### Action item
Below are the records; repeat exactly their lines between the line holding "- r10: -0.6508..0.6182" and the line holding "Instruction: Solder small", inclusive, skipping the pictures.

Stored entries:
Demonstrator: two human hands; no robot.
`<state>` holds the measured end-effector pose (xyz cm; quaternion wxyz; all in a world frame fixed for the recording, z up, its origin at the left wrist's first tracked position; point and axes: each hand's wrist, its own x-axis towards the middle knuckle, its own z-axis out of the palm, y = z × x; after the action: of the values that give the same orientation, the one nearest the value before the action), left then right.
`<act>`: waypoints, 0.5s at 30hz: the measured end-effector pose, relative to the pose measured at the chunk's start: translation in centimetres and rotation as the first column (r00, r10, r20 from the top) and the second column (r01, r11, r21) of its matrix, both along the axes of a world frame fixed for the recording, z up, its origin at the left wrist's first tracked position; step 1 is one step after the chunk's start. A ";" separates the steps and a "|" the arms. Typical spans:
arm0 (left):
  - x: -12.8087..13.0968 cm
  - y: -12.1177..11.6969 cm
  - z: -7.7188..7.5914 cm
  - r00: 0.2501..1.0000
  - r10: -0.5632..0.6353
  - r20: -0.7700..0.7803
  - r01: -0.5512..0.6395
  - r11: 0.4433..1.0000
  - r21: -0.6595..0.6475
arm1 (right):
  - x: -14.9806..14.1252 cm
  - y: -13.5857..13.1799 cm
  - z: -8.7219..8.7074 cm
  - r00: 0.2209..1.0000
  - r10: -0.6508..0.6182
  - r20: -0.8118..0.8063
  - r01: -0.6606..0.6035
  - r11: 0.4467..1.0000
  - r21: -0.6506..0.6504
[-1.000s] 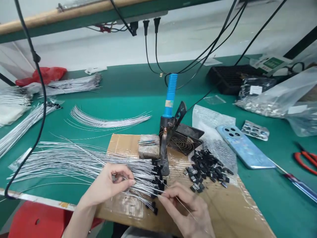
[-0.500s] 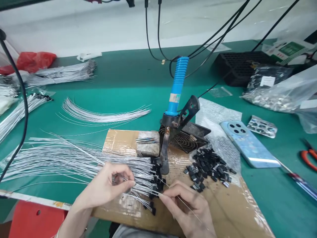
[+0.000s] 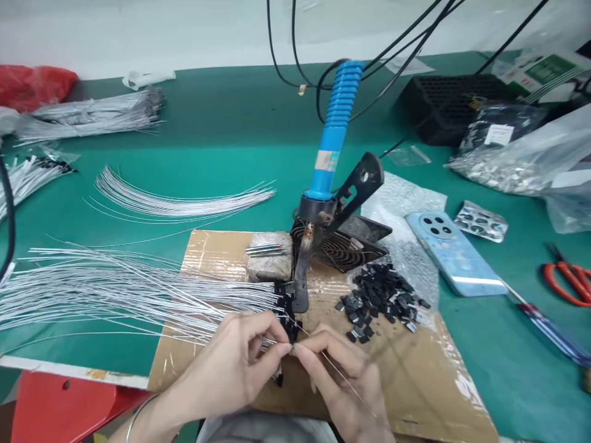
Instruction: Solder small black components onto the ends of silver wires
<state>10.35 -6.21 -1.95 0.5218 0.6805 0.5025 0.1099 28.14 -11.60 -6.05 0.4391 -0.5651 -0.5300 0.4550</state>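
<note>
My left hand (image 3: 249,360) is closed in a pinch, its thumb and index fingertips nearly touching those of my right hand. White wires (image 3: 221,292) run beneath and into the left hand, and one appears pinched at its end. My right hand (image 3: 344,375) is closed, with a thin strand of solder wire (image 3: 344,376) running through its fingers. The small part between the fingertips is mostly hidden. Just behind the hands lie the black connectors (image 3: 284,301) on the wire ends. A blue-handled soldering iron (image 3: 335,132) rests tip down in its stand (image 3: 318,212).
Loose black connectors (image 3: 385,298) are heaped on the cardboard (image 3: 415,375), right of the stand. A blue phone (image 3: 457,255) and red-handled pliers (image 3: 567,280) lie farther right. Another bundle of white wires (image 3: 184,206) rests on the green mat (image 3: 221,160). Black cables (image 3: 410,55) hang at the back.
My left hand has moved right along the wires to meet my right fingertips. The right hand has stayed near its place. The whole view has shifted slightly.
</note>
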 end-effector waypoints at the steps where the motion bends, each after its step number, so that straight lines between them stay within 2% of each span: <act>1: 0.1 0.0 -0.2 0.999 0.033 0.022 -0.033 0.999 -0.014 | 0.0 0.0 0.1 1.000 -0.014 -0.011 0.014 1.000 -0.008; 8: 0.5 0.2 -0.8 0.968 0.194 0.158 -0.179 0.978 -0.103 | 0.7 -0.1 -0.1 0.987 -0.098 -0.129 0.080 0.987 -0.139; 15: 0.8 0.5 -0.4 0.955 0.213 0.206 -0.189 0.973 -0.130 | 0.4 0.4 0.4 0.978 -0.084 -0.193 0.051 0.984 -0.169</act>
<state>11.13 -5.66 -2.37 0.5961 0.5802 0.5141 0.2091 28.51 -11.21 -5.68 0.4573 -0.5685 -0.4248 0.5360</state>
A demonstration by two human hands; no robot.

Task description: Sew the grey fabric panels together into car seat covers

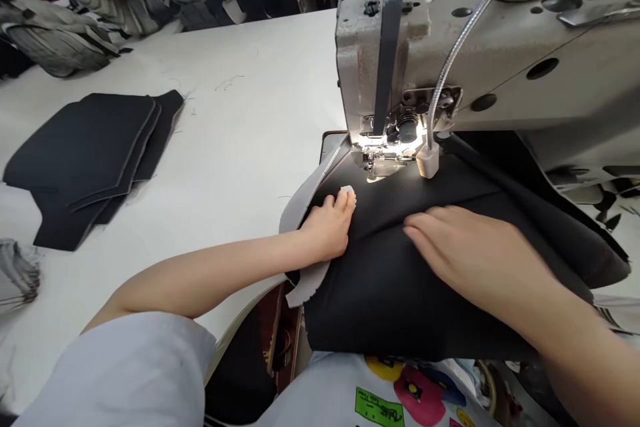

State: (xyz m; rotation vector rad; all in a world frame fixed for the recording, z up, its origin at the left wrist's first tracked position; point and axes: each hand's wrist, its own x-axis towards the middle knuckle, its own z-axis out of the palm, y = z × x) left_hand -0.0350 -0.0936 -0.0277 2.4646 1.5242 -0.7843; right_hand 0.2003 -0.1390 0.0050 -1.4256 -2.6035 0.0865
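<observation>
A large piece of black fabric [400, 280] with a grey underside lies under the sewing machine [450, 60], its edge at the lit presser foot [383, 163]. My left hand [327, 227] presses on the fabric's left edge just in front of the foot, fingers curled and close together; one finger wears a white tape or guard. My right hand [470, 253] lies flat on the fabric to the right, fingers stretched out toward the left, holding the cloth down.
A stack of cut black fabric pieces [95, 160] lies on the white table [240, 113] at the left. Heaps of grey and dark cloth [75, 13] pile up along the far edge. A flexible lamp arm [460, 47] curves down beside the needle.
</observation>
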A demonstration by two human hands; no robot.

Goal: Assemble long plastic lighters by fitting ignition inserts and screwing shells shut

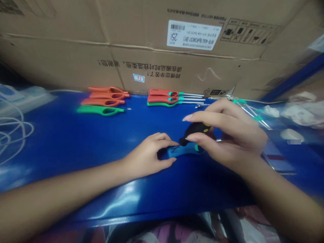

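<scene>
A blue long-necked lighter [186, 150] lies on the blue table in front of me. My left hand [154, 152] grips its left end between thumb and fingers. Above the lighter, my right hand [227, 131] pinches what looks like a short black screwdriver [196, 131] with yellow marks. Its lower end meets or hovers just over the lighter's body; I cannot tell which. Part of the lighter's metal tube shows under my right hand.
Orange lighter bodies [105, 102] and a green one [101, 110] lie at the back left. Red lighters [162, 99] with metal tubes lie at the back middle. Loose tubes [253, 113] and white lumps [300, 113] are at right. A white cable [24, 128] coils at left. Cardboard [141, 44] walls the back.
</scene>
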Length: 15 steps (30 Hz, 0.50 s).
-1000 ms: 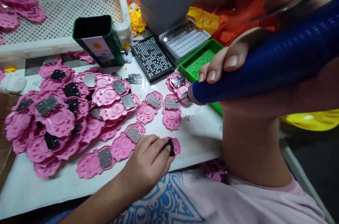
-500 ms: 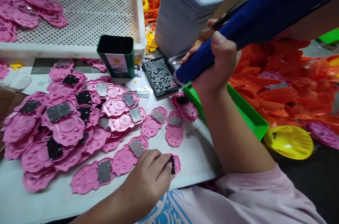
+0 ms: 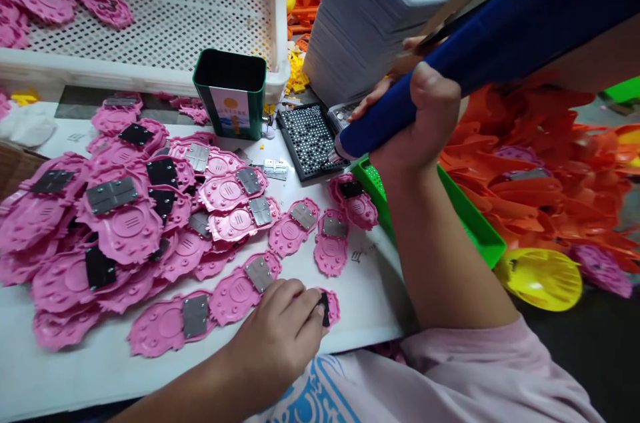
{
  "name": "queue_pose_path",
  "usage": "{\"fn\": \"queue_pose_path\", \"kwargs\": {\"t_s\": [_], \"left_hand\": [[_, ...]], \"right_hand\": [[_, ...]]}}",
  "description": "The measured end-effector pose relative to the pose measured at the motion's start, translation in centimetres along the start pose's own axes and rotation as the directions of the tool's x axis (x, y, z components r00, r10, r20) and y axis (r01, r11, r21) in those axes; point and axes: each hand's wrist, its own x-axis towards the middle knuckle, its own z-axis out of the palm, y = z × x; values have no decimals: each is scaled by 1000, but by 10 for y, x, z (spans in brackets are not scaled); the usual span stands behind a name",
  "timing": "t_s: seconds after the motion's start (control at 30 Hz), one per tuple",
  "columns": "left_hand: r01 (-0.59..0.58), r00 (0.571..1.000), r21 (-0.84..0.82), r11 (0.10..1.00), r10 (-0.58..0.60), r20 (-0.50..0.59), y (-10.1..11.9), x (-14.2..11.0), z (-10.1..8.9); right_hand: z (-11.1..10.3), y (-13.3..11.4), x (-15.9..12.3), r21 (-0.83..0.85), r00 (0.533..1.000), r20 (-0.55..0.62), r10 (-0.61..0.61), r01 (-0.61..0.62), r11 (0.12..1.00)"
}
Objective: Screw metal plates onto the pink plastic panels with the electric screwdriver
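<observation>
My right hand [image 3: 425, 119] is wrapped round a thick blue electric screwdriver [image 3: 383, 117]. The driver slants down to the left, its tip over the edge of a black perforated screw tray [image 3: 313, 143] with small screws in it. Near the table's front edge, my left hand [image 3: 280, 333] has its fingers closed over a pink plastic part [image 3: 334, 308] with a black plate; the hand covers most of it. Beside that hand lie more pink parts with grey plates [image 3: 195, 316]. To the left is a heap of similar pink parts [image 3: 127, 226], with grey or black plates.
A green tin [image 3: 233, 99] stands behind the heap. Further back is a white perforated crate [image 3: 175, 3] with pink parts. A tall stack of pale trays [image 3: 370, 16] rises beside it. Right of my arm are a green tray [image 3: 470, 229], orange pieces [image 3: 545, 189] and a yellow piece [image 3: 540, 279].
The view has shifted slightly, so the tin and stack appear a little further right. Both hands keep their holds, and the driver's tip stays at the screw tray.
</observation>
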Motion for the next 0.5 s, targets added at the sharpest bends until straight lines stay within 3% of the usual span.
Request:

### Output for this task
  - r10: -0.6508..0.6182
  - r20: -0.8118..0.8063
  - r01: -0.6606..0.6035
  - r11: 0.4467..1.0000
  - r21: -0.6506..0.6504
[-1.000s] 
[-0.500s] 
[+0.000s] 
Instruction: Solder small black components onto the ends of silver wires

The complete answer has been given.